Exercise instructions ▸ Restate the listing below word for word.
*** Begin section ***
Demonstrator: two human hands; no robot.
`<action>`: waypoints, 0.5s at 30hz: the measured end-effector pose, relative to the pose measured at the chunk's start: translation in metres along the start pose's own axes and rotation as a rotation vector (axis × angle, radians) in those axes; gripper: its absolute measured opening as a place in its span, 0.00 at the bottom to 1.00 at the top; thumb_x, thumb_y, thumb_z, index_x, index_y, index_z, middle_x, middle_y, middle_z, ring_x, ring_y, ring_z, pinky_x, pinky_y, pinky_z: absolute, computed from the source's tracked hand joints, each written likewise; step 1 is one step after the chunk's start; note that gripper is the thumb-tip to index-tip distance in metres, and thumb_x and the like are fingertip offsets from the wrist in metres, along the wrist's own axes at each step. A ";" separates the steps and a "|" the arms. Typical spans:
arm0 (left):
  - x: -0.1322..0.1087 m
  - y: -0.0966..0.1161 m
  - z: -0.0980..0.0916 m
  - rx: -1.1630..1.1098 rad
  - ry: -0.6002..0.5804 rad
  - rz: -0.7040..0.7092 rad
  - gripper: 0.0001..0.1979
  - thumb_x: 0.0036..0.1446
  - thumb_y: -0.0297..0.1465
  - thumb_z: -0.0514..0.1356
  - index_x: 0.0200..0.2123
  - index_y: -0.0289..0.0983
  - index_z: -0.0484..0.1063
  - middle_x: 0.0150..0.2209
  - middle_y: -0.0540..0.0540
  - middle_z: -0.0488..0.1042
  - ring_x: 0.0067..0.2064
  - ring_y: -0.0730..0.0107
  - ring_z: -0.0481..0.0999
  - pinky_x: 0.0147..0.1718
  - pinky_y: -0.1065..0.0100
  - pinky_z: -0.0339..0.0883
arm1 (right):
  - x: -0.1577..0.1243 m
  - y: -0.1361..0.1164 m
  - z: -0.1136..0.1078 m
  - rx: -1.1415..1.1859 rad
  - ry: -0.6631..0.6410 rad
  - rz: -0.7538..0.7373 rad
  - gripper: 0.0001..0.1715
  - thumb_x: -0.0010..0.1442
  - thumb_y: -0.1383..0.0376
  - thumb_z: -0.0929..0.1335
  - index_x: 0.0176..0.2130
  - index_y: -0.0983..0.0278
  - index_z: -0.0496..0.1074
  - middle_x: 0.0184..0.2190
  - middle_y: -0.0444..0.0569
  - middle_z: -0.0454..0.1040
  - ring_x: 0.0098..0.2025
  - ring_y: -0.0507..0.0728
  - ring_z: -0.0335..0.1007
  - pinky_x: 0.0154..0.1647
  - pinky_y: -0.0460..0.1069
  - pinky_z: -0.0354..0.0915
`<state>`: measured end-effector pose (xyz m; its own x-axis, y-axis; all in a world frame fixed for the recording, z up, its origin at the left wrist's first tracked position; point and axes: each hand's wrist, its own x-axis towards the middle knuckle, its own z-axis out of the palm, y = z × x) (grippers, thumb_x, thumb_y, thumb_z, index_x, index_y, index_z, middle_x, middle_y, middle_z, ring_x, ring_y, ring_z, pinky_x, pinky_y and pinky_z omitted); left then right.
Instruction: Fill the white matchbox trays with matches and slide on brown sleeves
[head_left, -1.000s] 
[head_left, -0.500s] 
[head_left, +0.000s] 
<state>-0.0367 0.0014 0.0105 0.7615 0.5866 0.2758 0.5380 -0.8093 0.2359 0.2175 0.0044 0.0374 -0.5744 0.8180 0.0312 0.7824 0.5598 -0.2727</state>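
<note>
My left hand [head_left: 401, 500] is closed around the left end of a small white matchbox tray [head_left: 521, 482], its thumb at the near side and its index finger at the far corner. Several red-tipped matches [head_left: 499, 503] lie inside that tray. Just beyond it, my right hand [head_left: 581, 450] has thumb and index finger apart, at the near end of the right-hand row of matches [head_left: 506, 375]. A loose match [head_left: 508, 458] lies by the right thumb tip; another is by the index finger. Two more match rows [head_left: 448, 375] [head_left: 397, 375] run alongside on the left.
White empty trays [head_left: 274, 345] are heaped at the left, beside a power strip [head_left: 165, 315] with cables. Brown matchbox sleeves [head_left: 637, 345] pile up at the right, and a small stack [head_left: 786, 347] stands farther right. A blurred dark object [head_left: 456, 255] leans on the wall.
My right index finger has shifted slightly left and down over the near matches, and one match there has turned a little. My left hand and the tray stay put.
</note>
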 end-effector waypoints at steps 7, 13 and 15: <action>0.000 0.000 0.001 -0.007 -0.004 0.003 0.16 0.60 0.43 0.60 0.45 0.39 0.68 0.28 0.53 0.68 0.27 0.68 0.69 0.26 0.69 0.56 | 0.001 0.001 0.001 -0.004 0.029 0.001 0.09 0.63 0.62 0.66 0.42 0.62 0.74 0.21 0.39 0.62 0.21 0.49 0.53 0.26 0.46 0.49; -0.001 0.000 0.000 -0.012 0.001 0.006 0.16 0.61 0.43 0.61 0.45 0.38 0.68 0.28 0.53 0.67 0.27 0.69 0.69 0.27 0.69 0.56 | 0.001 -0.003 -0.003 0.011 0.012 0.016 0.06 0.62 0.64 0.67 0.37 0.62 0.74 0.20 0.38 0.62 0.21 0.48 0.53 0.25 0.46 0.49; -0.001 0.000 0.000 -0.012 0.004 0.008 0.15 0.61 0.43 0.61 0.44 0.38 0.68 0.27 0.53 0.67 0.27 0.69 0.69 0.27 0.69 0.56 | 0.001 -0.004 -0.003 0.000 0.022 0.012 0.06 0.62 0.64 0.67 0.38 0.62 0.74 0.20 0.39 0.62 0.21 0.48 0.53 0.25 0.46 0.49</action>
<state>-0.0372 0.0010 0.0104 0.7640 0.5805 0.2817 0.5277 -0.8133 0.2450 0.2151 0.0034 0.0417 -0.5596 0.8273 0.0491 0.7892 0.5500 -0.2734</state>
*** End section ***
Answer section ▸
Demonstrator: two human hands; no robot.
`<action>`: waypoints, 0.5s at 30hz: the measured end-effector pose, relative to the pose measured at the chunk's start: translation in metres along the start pose's own axes and rotation as a rotation vector (axis × angle, radians) in those axes; gripper: its absolute measured opening as a place in its span, 0.00 at the bottom to 1.00 at the top; thumb_x, thumb_y, thumb_z, index_x, index_y, index_z, middle_x, middle_y, middle_z, ring_x, ring_y, ring_z, pinky_x, pinky_y, pinky_z: absolute, computed from the source's tracked hand joints, each written likewise; step 1 is one step after the chunk's start; note that gripper is the thumb-tip to index-tip distance in metres, and thumb_x and the like are fingertip offsets from the wrist in metres, along the wrist's own axes at each step. A ";" separates the steps and a "|" the arms. Typical spans:
arm0 (left):
  - x: -0.1322..0.1087 m
  - y: -0.0966..0.1161 m
  - z: -0.0980..0.0916 m
  - rx: -1.1630..1.1098 rad
  - ry: -0.6002..0.5804 rad
  - rz: -0.7040..0.7092 rad
  - gripper: 0.0001..0.1979
  - thumb_x: 0.0036..0.1446
  - thumb_y: -0.0297..0.1465
  - thumb_z: -0.0514..0.1356
  - index_x: 0.0200..0.2123
  - index_y: -0.0289..0.0983
  - index_z: -0.0484..0.1063
  - middle_x: 0.0150..0.2209
  - middle_y: -0.0540..0.0540
  - middle_z: -0.0488..0.1042
  - ring_x: 0.0067..0.2064
  - ring_y: -0.0730..0.0107
  - ring_z: -0.0481..0.0999
  - pinky_x: 0.0147..0.1718
  - pinky_y: -0.1065..0.0100
  - pinky_z: -0.0339..0.0883
arm1 (right):
  - x: -0.1577..0.1243 m
  - y: -0.1361..0.1164 m
  - z: -0.1136..0.1078 m
  - rx: -1.1415..1.1859 rad
  - ry: -0.6631..0.6410 rad
  - rz: -0.7538..0.7373 rad
  - gripper: 0.0001..0.1715
  - thumb_x: -0.0010..0.1442
  - thumb_y: -0.1383..0.0376
  - thumb_z: -0.0929..0.1335
  - index_x: 0.0176..0.2130
  - index_y: -0.0983..0.0278
  - index_z: -0.0496..0.1074
  - middle_x: 0.0184..0.2190
  - middle_y: -0.0444..0.0569
  - middle_z: -0.0454..0.1040
  - ring_x: 0.0098..0.2025
  - ring_y: -0.0507..0.0728
  - ring_z: -0.0335..0.1007
  - pinky_x: 0.0154..0.1647
  - pinky_y: -0.0460..0.1069
  - pinky_z: -0.0354..0.0915
`<state>`: measured end-effector pose (xyz m; its own x-axis, y-axis; all in a world frame fixed for the recording, z up, its origin at the left wrist's first tracked position; point and axes: each hand's wrist, its own x-axis towards the middle knuckle, its own z-axis out of the palm, y = z × x) (grippers, thumb_x, thumb_y, thumb_z, index_x, index_y, index_z, middle_x, middle_y, middle_z, ring_x, ring_y, ring_z, pinky_x, pinky_y and pinky_z omitted); left then right.
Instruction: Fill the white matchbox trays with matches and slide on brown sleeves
[head_left, -1.000s] 
[head_left, -0.500s] 
[head_left, +0.000s] 
<state>-0.0367 0.0014 0.0105 0.7615 0.5866 0.2758 0.5380 -0.8093 0.2359 0.2175 0.0044 0.0374 -0.5744 0.8180 0.0312 0.7824 0.5598 -0.2727</state>
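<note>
My left hand [head_left: 401, 500] is closed around the left end of a small white matchbox tray [head_left: 521, 482], its thumb at the near side and its index finger at the far corner. Several red-tipped matches [head_left: 499, 503] lie inside that tray. Just beyond it, my right hand [head_left: 581, 450] has thumb and index finger apart, at the near end of the right-hand row of matches [head_left: 506, 375]. A loose match [head_left: 508, 458] lies by the right thumb tip; another is by the index finger. Two more match rows [head_left: 448, 375] [head_left: 397, 375] run alongside on the left.
White empty trays [head_left: 274, 345] are heaped at the left, beside a power strip [head_left: 165, 315] with cables. Brown matchbox sleeves [head_left: 637, 345] pile up at the right, and a small stack [head_left: 786, 347] stands farther right. A blurred dark object [head_left: 456, 255] leans on the wall.
My right index finger has shifted slightly left and down over the near matches, and one match there has turned a little. My left hand and the tray stay put.
</note>
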 end-effector waypoints at steps 7, 13 and 15: <action>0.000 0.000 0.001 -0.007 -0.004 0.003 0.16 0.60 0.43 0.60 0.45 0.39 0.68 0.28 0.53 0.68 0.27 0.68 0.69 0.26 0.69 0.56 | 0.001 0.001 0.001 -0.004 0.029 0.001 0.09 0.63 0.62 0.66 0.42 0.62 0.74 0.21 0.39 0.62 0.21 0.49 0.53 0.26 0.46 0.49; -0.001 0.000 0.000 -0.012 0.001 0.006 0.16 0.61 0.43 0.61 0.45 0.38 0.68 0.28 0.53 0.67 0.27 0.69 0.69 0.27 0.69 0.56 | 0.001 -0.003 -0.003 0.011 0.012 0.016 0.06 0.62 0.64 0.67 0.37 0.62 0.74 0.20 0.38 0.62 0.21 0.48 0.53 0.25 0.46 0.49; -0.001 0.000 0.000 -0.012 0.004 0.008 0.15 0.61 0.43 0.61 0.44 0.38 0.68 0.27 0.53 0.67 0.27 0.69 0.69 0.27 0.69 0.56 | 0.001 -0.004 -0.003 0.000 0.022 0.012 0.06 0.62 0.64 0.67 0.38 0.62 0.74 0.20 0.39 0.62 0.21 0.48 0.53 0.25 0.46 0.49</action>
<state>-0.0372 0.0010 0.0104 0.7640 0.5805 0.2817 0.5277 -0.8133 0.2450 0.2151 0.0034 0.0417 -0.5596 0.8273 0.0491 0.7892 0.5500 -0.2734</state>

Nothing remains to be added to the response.